Il fenomeno del disagio scolastico o “mal di scuola”, e più nello specifico della dispersione scolastica, si presenta come fenomeno le cui cause non sono sempre facili da comprendere: si passa da situazioni in cui in modo più o meno manifesto i ragazzi frequentano la scuola, ma non ne sono di fatto coinvolti e segnalano il loro disagio con un rendimento basso, con comportamenti di scarsa attenzione, assenza, aggressività o indifferenza silenziosa, nelle aule scolastiche, sino a situazioni in cui alla fine il ragazzo lascia la scuola, abbandona il suo percorso per andare in una scuola diversa o per intraprendere un percorso formativo che lo avvii al lavoro.
Interrompere il proprio percorso
di studi, al di là delle molteplici sfaccettature che tale interruzione può
assumere, è comunque una “forma di rottura del patto formativo tra scuola e
individuo” che racconta di un doppio fallimento: della scuola, chiamata
culturalmente e socialmente ad occuparsi educativamente dei ragazzi, e dei
ragazzi stessi, che mettono in predicato parte del percorso di crescita e dei
compiti di sviluppo su cui stanno lavorando e investendo.
Un aspetto studiato a tale proposito è quello legato alla motivazione
ad apprendere.
Nel periodo adolescenziale, durante la frequentazione della
scuola media superiore, si assiste ad un generale decrescere della spinta
motivazionale, correlato ad un rifiuto della scuola e dell’impegno scolastico.
Importante diventa allora il ruolo degli educatori: genitori
e docenti, che devono essere in grado di cogliere quelle richieste e quei
bisogni dei ragazzi strettamente legati ai diversi compiti di sviluppo che li
impegnano.
I ragazzi a scuola hanno bisogno di spiegazioni chiare, collegate ad attività e temi significativi, connessi con il loro quotidiano, per arrivare a conoscere la realtà nei suoi vari aspetti.
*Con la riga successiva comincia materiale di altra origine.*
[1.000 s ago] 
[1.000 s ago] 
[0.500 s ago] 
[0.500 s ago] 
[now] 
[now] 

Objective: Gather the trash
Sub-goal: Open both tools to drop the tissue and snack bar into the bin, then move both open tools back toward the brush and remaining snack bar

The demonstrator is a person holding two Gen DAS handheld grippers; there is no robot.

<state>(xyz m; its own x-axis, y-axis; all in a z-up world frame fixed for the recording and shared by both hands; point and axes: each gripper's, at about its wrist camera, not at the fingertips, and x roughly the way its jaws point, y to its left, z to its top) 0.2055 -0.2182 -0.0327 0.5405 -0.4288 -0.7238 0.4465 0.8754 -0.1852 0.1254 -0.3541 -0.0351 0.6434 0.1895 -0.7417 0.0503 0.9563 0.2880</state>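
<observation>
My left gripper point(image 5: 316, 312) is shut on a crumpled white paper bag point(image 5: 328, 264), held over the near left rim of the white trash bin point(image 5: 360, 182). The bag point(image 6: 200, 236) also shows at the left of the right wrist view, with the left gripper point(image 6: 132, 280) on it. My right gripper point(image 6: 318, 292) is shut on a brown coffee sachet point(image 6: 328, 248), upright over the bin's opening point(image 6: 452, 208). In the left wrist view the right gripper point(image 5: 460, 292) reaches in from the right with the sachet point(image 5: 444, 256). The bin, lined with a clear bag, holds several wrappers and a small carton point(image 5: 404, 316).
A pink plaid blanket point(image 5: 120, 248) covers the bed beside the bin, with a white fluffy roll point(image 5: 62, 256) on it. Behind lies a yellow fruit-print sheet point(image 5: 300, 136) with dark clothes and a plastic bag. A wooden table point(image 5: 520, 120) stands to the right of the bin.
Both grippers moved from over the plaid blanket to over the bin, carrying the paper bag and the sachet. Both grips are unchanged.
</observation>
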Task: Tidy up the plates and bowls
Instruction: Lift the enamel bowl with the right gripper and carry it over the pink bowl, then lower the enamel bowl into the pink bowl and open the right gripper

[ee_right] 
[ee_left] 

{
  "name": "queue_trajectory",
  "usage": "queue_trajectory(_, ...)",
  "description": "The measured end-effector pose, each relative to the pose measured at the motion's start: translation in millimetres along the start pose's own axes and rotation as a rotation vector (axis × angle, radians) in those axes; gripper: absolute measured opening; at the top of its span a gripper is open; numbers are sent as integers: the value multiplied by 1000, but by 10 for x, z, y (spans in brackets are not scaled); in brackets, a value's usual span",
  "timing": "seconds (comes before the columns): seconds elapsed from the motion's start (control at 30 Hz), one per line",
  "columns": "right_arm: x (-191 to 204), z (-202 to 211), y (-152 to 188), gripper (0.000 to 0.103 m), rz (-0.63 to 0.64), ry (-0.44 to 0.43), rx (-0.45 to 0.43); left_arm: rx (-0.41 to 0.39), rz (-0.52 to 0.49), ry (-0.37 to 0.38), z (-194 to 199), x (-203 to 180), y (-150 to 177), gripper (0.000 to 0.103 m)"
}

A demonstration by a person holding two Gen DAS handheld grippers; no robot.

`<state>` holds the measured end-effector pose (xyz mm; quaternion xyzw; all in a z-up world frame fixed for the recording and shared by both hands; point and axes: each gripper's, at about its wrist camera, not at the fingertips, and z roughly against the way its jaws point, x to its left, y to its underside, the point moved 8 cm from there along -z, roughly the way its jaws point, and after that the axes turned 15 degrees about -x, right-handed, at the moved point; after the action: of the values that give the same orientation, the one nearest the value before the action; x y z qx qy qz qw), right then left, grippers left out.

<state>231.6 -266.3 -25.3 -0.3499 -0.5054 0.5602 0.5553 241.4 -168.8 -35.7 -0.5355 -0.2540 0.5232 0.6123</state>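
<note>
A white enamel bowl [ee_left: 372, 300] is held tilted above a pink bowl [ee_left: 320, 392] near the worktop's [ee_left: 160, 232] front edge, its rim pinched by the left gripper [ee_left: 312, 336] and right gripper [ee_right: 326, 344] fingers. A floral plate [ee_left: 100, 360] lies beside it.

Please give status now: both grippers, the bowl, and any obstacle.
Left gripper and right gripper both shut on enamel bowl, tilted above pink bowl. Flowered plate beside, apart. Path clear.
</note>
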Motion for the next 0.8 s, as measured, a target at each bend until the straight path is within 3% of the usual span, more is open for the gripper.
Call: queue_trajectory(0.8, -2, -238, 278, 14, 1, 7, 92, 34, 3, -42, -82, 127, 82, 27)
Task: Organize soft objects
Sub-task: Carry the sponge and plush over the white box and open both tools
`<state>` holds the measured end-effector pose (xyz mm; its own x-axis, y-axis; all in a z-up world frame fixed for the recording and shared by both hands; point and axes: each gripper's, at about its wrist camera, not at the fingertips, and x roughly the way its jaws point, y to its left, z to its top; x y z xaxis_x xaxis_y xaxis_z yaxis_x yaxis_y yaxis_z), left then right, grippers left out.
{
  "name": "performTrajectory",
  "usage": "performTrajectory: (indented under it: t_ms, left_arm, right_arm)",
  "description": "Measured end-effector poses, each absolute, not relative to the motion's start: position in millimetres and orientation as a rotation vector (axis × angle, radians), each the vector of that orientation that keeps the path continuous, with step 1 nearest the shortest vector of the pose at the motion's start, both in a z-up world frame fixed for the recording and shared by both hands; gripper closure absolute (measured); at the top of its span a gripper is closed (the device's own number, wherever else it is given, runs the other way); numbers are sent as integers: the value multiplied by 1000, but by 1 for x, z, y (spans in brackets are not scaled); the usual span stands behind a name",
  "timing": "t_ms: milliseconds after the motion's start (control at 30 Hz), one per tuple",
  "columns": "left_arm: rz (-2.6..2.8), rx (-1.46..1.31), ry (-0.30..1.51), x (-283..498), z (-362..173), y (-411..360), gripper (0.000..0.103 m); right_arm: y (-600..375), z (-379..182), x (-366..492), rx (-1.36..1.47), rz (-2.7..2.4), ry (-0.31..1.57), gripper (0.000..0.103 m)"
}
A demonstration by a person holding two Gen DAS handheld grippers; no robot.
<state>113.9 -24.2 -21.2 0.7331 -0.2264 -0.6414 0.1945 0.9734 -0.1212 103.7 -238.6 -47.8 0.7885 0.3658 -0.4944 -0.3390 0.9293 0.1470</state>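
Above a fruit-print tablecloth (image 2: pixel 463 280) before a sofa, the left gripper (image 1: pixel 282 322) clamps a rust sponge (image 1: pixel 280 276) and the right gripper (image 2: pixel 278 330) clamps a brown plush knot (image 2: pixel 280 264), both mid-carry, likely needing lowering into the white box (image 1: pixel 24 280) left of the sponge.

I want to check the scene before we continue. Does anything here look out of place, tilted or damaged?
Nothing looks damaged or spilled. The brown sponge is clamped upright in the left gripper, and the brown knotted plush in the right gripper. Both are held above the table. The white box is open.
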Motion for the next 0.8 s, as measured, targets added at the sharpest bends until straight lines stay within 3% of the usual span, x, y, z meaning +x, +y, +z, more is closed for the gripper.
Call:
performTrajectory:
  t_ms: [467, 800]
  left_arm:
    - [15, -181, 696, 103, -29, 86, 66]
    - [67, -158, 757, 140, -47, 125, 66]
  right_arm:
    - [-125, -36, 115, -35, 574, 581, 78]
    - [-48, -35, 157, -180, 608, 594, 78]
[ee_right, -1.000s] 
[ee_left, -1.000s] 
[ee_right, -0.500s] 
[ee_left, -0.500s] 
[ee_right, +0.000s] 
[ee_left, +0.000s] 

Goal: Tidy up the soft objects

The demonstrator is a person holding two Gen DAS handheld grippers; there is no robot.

Vogliono inoltre essere considerati come persone ancora in ricerca, ma già con proprie idee che desiderano confrontare con quelle adulte per una valorizzazione personale.
I ragazzi a scuola hanno bisogno di spiegazioni chiare, collegate ad attività e temi significativi, connessi con il loro quotidiano, per arrivare a conoscere la realtà nei suoi vari aspetti. Vogliono inoltre essere considerati come persone ancora in ricerca, ma già con proprie idee che desiderano confrontare con quelle adulte per una valorizzazione personale.
La dimensione più funzionale per un lavoro di attenzione
reciproca è quella del dialogo a più voci, di tutto il gruppo classe che può
davvero portare cambiamento e riorganizzazione delle conoscenze.
Dai genitori ci si aspetta una linea educativa coerente e
lineare, mirata all’assunzione di responsabilità, ma anche la comprensione dei
bisogni specifici di quest’età e il riconoscimento che il valore personale e le
esperienze di apprendimento e di crescita dei propri figli va ben aldilà del
ristretto ambito scolastico.
Quando la collaborazione tra le due agenzie formative,
scuola e famiglia, non riescono ad aiutare i ragazzi nel proseguimento del loro
percorso e i fallimenti rischiano di minare la loro autostima e il loro
progettarsi nel futuro, può essere necessario consultare uno specialista nel
campo dell’orientamento scolastico e/o lavorativo o in ambito
psicologico-psicoterapeutico.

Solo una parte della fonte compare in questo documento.